DIRECTIONS: Output range, inclusive: from the line containing "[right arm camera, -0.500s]" to the line containing "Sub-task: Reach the". Restate those lines from the data below word for word and only those.

== Segment start ==

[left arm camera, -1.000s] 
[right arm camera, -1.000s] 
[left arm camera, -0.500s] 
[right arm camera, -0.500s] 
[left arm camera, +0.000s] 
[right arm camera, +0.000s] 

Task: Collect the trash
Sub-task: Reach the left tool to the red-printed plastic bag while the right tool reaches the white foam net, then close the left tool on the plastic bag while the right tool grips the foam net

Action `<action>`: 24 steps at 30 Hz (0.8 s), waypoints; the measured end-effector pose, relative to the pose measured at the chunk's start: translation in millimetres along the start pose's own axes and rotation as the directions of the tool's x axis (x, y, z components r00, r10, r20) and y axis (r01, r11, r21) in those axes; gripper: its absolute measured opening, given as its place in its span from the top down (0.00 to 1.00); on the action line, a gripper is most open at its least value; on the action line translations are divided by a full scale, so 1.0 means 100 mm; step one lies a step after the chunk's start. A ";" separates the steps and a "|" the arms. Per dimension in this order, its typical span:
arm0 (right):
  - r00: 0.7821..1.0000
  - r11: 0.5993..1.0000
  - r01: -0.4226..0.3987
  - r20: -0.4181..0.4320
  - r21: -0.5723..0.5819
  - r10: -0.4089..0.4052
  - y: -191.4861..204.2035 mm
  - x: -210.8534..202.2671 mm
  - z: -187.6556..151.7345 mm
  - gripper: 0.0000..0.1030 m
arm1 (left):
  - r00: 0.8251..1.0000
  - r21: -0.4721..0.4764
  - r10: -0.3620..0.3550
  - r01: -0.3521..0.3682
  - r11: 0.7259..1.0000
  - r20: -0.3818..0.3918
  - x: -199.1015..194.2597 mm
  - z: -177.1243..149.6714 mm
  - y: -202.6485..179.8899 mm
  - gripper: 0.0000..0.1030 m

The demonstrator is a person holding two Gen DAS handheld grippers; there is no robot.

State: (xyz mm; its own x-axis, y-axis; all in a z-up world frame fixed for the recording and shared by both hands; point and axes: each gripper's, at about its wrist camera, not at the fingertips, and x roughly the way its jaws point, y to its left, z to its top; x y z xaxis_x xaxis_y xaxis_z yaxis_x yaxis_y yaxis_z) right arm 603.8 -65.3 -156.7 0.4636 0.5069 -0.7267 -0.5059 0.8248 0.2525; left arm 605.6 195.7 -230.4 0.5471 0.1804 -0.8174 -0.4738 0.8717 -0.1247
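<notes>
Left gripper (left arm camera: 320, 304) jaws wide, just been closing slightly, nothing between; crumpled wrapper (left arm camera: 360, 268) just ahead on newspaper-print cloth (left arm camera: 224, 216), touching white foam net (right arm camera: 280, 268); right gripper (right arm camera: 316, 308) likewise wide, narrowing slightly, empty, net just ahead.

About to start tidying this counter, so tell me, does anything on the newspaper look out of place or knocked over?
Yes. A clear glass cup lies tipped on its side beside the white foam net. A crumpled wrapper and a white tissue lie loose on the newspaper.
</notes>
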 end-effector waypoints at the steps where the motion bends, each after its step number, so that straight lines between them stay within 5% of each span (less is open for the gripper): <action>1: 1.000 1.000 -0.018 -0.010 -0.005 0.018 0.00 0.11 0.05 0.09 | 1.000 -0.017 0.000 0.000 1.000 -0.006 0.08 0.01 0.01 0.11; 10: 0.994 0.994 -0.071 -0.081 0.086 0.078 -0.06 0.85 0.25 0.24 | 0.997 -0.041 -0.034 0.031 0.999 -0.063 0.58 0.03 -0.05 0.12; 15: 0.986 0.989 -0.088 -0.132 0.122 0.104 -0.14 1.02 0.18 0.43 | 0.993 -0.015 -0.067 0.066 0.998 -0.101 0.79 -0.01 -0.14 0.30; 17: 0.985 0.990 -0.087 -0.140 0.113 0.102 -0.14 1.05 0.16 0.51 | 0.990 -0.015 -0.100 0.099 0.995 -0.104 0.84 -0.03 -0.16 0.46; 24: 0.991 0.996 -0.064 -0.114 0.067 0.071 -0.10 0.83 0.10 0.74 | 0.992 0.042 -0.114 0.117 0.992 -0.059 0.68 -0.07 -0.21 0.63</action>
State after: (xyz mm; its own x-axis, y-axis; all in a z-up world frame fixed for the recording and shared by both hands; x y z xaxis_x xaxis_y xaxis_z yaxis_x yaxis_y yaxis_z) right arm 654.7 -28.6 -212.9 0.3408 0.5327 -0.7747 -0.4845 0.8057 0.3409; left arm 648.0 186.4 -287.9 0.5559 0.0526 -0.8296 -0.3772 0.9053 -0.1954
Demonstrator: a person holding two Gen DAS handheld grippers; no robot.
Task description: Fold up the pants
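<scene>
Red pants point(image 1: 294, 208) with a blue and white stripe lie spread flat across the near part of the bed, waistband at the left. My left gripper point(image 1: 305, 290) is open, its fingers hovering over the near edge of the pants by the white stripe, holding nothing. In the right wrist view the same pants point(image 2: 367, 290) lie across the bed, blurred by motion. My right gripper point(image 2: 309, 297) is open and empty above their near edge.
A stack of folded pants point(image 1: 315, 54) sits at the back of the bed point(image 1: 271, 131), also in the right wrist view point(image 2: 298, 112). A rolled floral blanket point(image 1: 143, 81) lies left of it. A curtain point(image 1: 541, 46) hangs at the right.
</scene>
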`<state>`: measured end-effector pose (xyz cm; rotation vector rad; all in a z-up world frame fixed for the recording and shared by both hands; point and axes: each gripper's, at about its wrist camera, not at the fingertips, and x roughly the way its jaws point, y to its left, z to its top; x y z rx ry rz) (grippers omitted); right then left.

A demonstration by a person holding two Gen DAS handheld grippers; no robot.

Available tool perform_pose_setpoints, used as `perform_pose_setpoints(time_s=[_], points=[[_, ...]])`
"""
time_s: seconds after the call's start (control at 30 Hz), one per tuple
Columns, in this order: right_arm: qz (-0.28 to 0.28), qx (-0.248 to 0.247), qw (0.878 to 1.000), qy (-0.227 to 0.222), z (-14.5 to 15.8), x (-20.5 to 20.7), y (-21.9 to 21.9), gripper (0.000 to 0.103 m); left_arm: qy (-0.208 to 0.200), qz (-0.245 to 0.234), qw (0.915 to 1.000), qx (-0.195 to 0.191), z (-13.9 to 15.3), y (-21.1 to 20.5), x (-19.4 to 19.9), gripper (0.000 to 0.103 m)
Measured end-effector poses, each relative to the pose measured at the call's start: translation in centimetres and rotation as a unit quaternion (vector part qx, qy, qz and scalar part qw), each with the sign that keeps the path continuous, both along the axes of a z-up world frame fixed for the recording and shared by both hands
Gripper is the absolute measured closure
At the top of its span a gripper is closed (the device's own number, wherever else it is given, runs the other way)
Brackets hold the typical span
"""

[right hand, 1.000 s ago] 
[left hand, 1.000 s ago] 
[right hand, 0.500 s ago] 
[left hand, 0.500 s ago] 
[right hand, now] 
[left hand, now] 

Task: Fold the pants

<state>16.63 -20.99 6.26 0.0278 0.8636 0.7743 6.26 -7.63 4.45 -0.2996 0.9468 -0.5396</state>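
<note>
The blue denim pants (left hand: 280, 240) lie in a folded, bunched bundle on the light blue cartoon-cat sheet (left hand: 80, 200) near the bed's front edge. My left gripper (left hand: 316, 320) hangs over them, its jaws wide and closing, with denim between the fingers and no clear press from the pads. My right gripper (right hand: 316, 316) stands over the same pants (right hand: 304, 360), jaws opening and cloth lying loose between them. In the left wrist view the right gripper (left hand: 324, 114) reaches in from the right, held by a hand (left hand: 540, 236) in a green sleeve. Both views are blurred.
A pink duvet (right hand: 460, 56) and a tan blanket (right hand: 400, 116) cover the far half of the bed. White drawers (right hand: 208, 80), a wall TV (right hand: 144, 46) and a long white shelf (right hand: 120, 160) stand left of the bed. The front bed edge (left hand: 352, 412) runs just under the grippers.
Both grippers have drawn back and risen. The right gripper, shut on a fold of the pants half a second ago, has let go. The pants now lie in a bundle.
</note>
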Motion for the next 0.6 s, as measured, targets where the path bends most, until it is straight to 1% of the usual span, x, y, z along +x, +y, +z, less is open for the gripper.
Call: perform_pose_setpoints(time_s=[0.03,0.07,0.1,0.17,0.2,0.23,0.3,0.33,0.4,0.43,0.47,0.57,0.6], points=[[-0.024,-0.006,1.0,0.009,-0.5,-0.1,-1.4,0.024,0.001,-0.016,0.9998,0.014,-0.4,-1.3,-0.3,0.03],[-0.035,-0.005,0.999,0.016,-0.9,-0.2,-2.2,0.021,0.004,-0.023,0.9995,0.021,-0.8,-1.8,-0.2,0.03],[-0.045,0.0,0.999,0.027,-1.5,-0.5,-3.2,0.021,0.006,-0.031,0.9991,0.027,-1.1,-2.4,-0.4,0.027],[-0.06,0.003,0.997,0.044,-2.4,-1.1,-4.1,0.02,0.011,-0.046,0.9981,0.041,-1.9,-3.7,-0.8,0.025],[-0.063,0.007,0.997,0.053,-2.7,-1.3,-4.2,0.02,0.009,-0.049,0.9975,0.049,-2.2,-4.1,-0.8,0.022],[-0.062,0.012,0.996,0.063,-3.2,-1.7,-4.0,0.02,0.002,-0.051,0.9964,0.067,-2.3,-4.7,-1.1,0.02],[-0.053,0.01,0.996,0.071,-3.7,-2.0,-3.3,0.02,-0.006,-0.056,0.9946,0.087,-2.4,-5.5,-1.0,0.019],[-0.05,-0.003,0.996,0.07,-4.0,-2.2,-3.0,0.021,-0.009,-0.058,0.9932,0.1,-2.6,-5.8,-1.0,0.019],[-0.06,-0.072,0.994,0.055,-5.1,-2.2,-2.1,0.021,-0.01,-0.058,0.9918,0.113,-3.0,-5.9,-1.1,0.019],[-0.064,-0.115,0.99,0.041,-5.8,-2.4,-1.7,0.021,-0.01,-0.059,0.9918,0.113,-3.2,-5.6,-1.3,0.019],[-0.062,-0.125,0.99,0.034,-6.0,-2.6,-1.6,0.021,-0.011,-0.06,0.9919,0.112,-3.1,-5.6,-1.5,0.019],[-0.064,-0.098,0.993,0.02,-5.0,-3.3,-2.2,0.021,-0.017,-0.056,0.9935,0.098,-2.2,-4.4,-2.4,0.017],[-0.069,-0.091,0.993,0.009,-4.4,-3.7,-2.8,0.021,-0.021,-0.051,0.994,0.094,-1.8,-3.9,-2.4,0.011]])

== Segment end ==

TASK SOLUTION:
[right arm camera, -0.500s] 
[left arm camera, +0.000s] 
[right arm camera, +0.000s] 

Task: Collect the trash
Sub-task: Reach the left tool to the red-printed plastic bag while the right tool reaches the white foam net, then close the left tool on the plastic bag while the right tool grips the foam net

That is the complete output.